Vera Eidelman, Staff Attorney, ACLU Speech, Privacy, and Technology Project

Crystal Grant, Former Technology Fellow, ACLU Speech, Privacy, and Technology Project

In 2015, following a DUI arrest, Ian Mitcham consented to having a blood sample collected to test for blood-alcohol concentration. He was advised his sample would be destroyed after 90 days. Instead, law enforcement held onto it for three years. Then, without obtaining a warrant, a detective used this old blood sample for a completely different purpose — to extract and analyze Mr. Mitcham’s DNA while investigating another crime.

As we’re arguing before the Arizona Court of Appeals tomorrow, and set forth in a friend-of-the-court brief, this clearly violated Mr. Mitcham’s constitutional rights under the Fourth Amendment. Despite this, the State makes a terrifying argument to justify its actions: that it has the power to obtain DNA profiles from any biological sample in its lawful possession, without court oversight or approval.

The consequences of this argument are chilling. Our DNA contains extremely personal and sensitive information, including information about our medical history, possible future health conditions, ancestry, and physical appearance. It can reveal those details not only about us, but also our family members, including future children. Combined with other public data, it can expose deeply private information — from previously unknown family histories of adoptions, misattributed paternity, risk of early mortality, or siblings we didn’t even know about. Given this, collecting and analyzing DNA constitutes a seizure and search under the Fourth Amendment. And the government must obtain a warrant before extracting it.

Yet in this case, the State claims that since Mr. Mitcham consented to provide a blood sample three years ago, it can ignore that requirement, even though he consented to the collection only for a blood-alcohol test, and the sample should have been destroyed after 90 days.

With this rationale, all of us who consent to a biological sample collection, at any point in time, for any purpose, to any government entity, may be subject to a warrantless DNA search after the fact.

This would be incredibly dangerous, considering all the contexts in which the government has lawful access to our biological material — from blood taken from newborns to screen for diseases, to organs donated for transplant, to specimens collected from survivors of sexual assault. If the State’s arguments are accepted, police could theoretically extract any person’s DNA from their biological material and create a genetic profile without a warrant.
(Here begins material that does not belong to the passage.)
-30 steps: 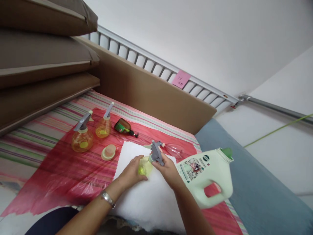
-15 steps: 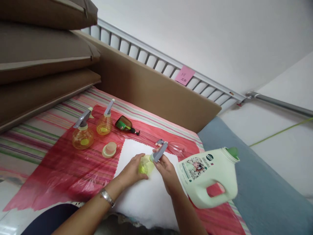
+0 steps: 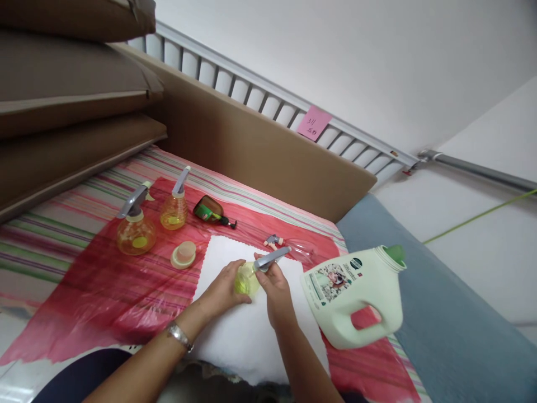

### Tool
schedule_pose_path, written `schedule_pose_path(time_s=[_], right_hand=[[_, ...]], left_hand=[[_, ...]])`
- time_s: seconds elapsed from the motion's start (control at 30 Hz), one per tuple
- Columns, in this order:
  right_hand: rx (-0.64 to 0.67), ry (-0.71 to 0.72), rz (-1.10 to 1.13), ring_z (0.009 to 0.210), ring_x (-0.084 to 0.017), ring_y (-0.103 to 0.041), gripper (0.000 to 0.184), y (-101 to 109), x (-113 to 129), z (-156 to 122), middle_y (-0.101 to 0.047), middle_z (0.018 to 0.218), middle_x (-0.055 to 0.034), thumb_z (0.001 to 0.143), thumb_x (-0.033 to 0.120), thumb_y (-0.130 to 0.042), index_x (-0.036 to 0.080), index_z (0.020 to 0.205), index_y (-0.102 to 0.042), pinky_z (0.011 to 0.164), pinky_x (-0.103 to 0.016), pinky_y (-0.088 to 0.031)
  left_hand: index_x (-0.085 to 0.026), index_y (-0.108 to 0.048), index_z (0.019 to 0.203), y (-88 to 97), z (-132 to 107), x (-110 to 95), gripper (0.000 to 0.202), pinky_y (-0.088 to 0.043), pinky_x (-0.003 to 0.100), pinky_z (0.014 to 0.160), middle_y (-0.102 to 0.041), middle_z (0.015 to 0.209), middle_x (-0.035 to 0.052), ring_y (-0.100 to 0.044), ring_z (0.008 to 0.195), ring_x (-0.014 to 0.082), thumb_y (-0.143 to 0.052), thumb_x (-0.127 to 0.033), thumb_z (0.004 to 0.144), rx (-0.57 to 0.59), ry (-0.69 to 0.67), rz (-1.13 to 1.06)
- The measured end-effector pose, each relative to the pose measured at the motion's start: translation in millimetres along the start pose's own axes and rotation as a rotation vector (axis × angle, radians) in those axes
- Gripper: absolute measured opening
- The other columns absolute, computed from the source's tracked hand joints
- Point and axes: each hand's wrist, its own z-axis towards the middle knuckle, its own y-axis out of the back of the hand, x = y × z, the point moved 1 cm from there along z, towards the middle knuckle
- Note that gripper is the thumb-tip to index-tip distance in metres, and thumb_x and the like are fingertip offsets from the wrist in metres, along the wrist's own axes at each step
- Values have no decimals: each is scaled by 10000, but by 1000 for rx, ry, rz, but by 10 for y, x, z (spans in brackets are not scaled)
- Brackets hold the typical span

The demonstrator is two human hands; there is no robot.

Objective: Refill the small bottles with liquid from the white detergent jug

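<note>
Workpiece: small spray bottle (image 3: 246, 278) with yellow liquid in its base, located over the white cloth (image 3: 260, 344) between both hands; whether its base rests on the cloth or is held just above it cannot be told.
Left hand (image 3: 226, 284): clamped round the bottle body, fingers on the far side, thumb on the near side.
Right hand (image 3: 274, 282): closed at the neck, fingers gripping the base of the grey spray head (image 3: 272, 258); the head points up and to the right.
Step in hand: judged to be turning the spray head on the bottle neck; tightening or loosening cannot be determined.
Next move: calls for the body to be held firm and level while the right fingers rotate the collar; an uneven turn could cross the thread or tip liquid out.
Left of the cloth: a round cream lid (image 3: 183, 254) and, beyond it, two spray bottles with heads mounted, one squat (image 3: 136, 234), one ribbed (image 3: 173, 212).
Beyond the cloth: a brown pump bottle (image 3: 208, 209) and a clear spray bottle (image 3: 301, 250), both lying down.
Right of the cloth: pale green jug (image 3: 356, 291).
</note>
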Motion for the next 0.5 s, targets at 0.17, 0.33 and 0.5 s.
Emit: schedule_pose_path(time_s=[0.17, 0.33, 0.5], right_hand=[[-41, 32, -53, 1133, -243, -520, 462, -62, -7, 32, -594, 1195, -76, 748, 338, -654, 178, 1165, -536, 1014, -414, -374], [60, 64, -125, 1171, -262, -500, 535, 2, -101, -37, -568, 1245, -89, 780, 389, -607, 187, 1257, -475, 998, -421, -395], [-86, 69, -556, 974, -255, -585, 319, 358, -25, -261, -654, 1037, -106, 838, 434, -528, 171, 992, -624, 871, -401, -458]], left_hand=[[-186, -433, 1254, 8, 2, -13, 832, -325, 464, 1048, -513, 1256, 126, -457, 1204, 287, -810, -136, 514, 7, 13, 0], [-202, -437, 1250, 21, 1, -20, 831, -336, 453, 1040, -505, 1272, 116, -464, 1197, 278, -813, -139, 512, 11, -2, -9], [-165, -442, 1239, 29, 8, -47, 836, -333, 442, 1042, -512, 1262, 135, -465, 1198, 280, -824, -139, 495, 17, 33, 8]])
A number of federal government agencies collect our biological material for critical public health purposes. The National Institutes of Health collects blood, bodily fluids, tissues, and other biological materials to study the genetic and environmental factors associated with disease in order to develop new treatments. The Environmental Protection Agency collects biological samples from people living near contaminated sites or from populations that may be at higher risk of exposure to environmental pollutants to measure their exposure to contaminants. The Centers for Disease Control and Prevention collects biological samples, like blood for Ebola and nasal or throat swabs for COVID-19, to study changes to the virus and develop new treatments. It also collects blood from approximately 5,000 people each year “to assess the health and nutritional status of adults and children.”

In addition, the government collects — and people consent to the use of — biological materials for more individualized purposes, also distinct from investigating crimes. For example, some U.S. citizens and lawful permanent residents provide buccal swabs to verify their family relationships to people seeking to immigrate to the United States. People donate their biological material to help identify or locate missing family members. Olympic and Paralympic athletes submit biological samples, including blood, to the United States Anti-Doping Agency to test for prohibited substances.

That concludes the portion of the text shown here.